A faithful copy of all the data below, please; leave no line out.

[MATERIAL PROVIDED Boundary: Start]

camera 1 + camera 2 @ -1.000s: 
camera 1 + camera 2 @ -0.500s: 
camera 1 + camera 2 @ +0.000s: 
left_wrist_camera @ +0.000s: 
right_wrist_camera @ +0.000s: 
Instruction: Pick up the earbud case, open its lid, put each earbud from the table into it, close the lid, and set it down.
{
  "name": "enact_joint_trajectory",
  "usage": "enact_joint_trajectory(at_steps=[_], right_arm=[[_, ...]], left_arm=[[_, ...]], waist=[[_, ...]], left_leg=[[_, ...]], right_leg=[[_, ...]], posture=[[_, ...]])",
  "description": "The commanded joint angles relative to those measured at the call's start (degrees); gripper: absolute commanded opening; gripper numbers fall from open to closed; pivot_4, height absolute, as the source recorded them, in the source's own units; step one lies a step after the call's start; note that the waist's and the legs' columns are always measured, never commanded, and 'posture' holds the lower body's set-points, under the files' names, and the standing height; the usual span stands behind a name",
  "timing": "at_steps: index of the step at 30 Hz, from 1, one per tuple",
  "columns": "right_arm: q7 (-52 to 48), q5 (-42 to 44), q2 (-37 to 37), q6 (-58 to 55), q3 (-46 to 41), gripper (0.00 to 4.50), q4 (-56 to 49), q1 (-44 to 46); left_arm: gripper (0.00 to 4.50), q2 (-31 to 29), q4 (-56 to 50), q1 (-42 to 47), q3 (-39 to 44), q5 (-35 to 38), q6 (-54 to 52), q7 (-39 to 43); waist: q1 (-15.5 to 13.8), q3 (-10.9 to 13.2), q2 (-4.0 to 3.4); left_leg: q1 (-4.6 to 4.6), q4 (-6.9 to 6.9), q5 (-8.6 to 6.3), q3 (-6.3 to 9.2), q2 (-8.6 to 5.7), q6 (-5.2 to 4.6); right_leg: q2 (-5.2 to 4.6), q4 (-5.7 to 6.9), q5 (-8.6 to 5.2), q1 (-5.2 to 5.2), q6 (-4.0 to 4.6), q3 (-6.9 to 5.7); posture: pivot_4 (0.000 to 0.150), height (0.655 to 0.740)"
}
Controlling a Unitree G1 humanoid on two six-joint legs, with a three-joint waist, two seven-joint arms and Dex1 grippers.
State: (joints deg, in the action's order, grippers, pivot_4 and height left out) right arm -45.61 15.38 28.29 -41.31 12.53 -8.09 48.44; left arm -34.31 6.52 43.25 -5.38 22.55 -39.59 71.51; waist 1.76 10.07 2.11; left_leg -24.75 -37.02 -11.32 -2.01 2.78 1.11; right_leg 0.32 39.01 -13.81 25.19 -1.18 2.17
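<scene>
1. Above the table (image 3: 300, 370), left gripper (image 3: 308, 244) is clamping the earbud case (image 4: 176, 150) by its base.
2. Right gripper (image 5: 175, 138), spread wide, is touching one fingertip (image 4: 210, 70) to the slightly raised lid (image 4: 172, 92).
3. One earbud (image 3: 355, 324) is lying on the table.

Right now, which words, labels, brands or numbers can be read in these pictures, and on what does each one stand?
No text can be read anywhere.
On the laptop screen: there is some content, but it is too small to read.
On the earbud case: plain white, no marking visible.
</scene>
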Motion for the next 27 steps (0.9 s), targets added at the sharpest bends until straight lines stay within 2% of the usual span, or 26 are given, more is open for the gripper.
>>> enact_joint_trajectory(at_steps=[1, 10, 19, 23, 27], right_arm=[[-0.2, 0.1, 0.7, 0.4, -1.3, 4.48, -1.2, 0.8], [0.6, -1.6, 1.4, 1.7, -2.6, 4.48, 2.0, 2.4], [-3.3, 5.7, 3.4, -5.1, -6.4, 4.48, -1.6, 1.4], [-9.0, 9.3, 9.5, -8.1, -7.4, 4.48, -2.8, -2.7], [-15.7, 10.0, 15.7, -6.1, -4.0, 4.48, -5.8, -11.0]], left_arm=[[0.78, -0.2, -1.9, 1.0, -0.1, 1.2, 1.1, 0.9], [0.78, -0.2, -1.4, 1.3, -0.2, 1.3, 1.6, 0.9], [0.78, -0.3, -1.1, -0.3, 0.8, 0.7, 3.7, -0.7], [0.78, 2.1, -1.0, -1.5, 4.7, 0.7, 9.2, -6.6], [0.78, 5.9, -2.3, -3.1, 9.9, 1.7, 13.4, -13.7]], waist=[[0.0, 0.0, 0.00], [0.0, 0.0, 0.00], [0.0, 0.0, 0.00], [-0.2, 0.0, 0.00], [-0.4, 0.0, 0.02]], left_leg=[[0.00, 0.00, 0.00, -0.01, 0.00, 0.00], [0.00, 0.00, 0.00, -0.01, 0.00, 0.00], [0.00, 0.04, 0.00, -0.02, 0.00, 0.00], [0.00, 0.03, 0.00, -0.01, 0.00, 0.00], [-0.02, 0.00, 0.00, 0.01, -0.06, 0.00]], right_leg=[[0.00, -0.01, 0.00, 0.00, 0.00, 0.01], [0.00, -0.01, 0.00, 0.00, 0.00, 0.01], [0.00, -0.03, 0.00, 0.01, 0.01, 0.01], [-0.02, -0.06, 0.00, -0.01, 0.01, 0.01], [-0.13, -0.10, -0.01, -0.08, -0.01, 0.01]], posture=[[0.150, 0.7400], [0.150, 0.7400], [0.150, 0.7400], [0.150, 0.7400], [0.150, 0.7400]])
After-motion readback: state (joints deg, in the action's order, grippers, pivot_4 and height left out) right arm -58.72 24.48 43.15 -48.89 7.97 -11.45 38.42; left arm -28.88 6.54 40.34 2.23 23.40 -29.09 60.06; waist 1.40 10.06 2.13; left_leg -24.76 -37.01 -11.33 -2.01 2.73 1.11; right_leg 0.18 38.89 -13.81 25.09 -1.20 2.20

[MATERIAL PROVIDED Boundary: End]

◆ WRITTEN RESPONSE:
camera 1 + camera 2 @ -1.000s: 
camera 1 + camera 2 @ -0.500s: 
camera 1 + camera 2 @ +0.000s: 
left_wrist_camera @ +0.000s: 
right_wrist_camera @ +0.000s: 
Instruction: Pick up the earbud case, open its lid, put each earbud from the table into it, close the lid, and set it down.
{
  "name": "enact_joint_trajectory",
  "usage": "enact_joint_trajectory(at_steps=[_], right_arm=[[_, ...]], left_arm=[[_, ...]], waist=[[_, ...]], left_leg=[[_, ...]], right_leg=[[_, ...]], posture=[[_, ...]])",
  "description": "The commanded joint angles relative to those measured at the call's start (degrees); gripper: absolute commanded opening; gripper numbers fall from open to closed; pivot_4, height absolute, as the source recorded them, in the source's own units; step one lies a step after the call's start; note that the waist's and the legs' columns are always measured, never commanded, and 'posture' holds the lower body's set-points, under the files' names, and the standing height; the usual span stands behind a name",
  "timing": "at_steps: index of the step at 30 Hz, from 1, one per tuple",
  "columns": "right_arm: q7 (-52 to 48), q5 (-42 to 44), q2 (-37 to 37), q6 (-58 to 55), q3 (-46 to 41), gripper (0.00 to 4.50), q4 (-56 to 49), q1 (-44 to 46); left_arm: gripper (0.00 to 4.50), q2 (-31 to 29), q4 (-56 to 50), q1 (-42 to 47), q3 (-39 to 44), q5 (-35 to 38), q6 (-54 to 52), q7 (-39 to 43); waist: q1 (-15.5 to 13.8), q3 (-10.9 to 13.2), q2 (-4.0 to 3.4); left_leg: q1 (-4.6 to 4.6), q4 (-6.9 to 6.9), q5 (-8.6 to 6.3), q3 (-6.3 to 9.2), q2 (-8.6 to 5.7), q6 (-5.2 to 4.6); right_leg: q2 (-5.2 to 4.6), q4 (-5.7 to 6.9), q5 (-8.6 to 5.2), q1 (-5.2 to 5.2), q6 (-4.0 to 4.6), q3 (-6.9 to 5.7); posture: pivot_4 (0.000 to 0.150), height (0.655 to 0.740)"
}
Controlling a Unitree G1 humanoid on two six-joint legs, with a three-joint waist, two seven-joint arms and Dex1 grippers.
State: (joints deg, in the action's order, grippers, pivot_4 and height left out) right arm -45.61 15.38 28.29 -41.31 12.53 -8.09 48.44; left arm -34.31 6.52 43.25 -5.38 22.55 -39.59 71.51; waist 1.76 10.07 2.11; left_leg -24.75 -37.02 -11.32 -2.01 2.78 1.11; right_leg 0.32 39.01 -13.81 25.19 -1.18 2.17
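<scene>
1. Above the table (image 3: 300, 370), left gripper (image 3: 308, 244) is clamping the earbud case (image 4: 176, 150) by its base.
2. Right gripper (image 5: 175, 138), spread wide, is touching one fingertip (image 4: 210, 70) to the slightly raised lid (image 4: 172, 92).
3. One earbud (image 3: 355, 324) is lying on the table.

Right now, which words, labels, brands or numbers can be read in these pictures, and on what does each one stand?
No text can be read anywhere.
On the laptop screen: there is some content, but it is too small to read.
On the earbud case: plain white, no marking visible.
</scene>
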Motion for the next 27 steps (0.9 s), targets added at the sharpest bends until straight lines stay within 2% of the usual span, or 26 are given, more is open for the gripper.
>>> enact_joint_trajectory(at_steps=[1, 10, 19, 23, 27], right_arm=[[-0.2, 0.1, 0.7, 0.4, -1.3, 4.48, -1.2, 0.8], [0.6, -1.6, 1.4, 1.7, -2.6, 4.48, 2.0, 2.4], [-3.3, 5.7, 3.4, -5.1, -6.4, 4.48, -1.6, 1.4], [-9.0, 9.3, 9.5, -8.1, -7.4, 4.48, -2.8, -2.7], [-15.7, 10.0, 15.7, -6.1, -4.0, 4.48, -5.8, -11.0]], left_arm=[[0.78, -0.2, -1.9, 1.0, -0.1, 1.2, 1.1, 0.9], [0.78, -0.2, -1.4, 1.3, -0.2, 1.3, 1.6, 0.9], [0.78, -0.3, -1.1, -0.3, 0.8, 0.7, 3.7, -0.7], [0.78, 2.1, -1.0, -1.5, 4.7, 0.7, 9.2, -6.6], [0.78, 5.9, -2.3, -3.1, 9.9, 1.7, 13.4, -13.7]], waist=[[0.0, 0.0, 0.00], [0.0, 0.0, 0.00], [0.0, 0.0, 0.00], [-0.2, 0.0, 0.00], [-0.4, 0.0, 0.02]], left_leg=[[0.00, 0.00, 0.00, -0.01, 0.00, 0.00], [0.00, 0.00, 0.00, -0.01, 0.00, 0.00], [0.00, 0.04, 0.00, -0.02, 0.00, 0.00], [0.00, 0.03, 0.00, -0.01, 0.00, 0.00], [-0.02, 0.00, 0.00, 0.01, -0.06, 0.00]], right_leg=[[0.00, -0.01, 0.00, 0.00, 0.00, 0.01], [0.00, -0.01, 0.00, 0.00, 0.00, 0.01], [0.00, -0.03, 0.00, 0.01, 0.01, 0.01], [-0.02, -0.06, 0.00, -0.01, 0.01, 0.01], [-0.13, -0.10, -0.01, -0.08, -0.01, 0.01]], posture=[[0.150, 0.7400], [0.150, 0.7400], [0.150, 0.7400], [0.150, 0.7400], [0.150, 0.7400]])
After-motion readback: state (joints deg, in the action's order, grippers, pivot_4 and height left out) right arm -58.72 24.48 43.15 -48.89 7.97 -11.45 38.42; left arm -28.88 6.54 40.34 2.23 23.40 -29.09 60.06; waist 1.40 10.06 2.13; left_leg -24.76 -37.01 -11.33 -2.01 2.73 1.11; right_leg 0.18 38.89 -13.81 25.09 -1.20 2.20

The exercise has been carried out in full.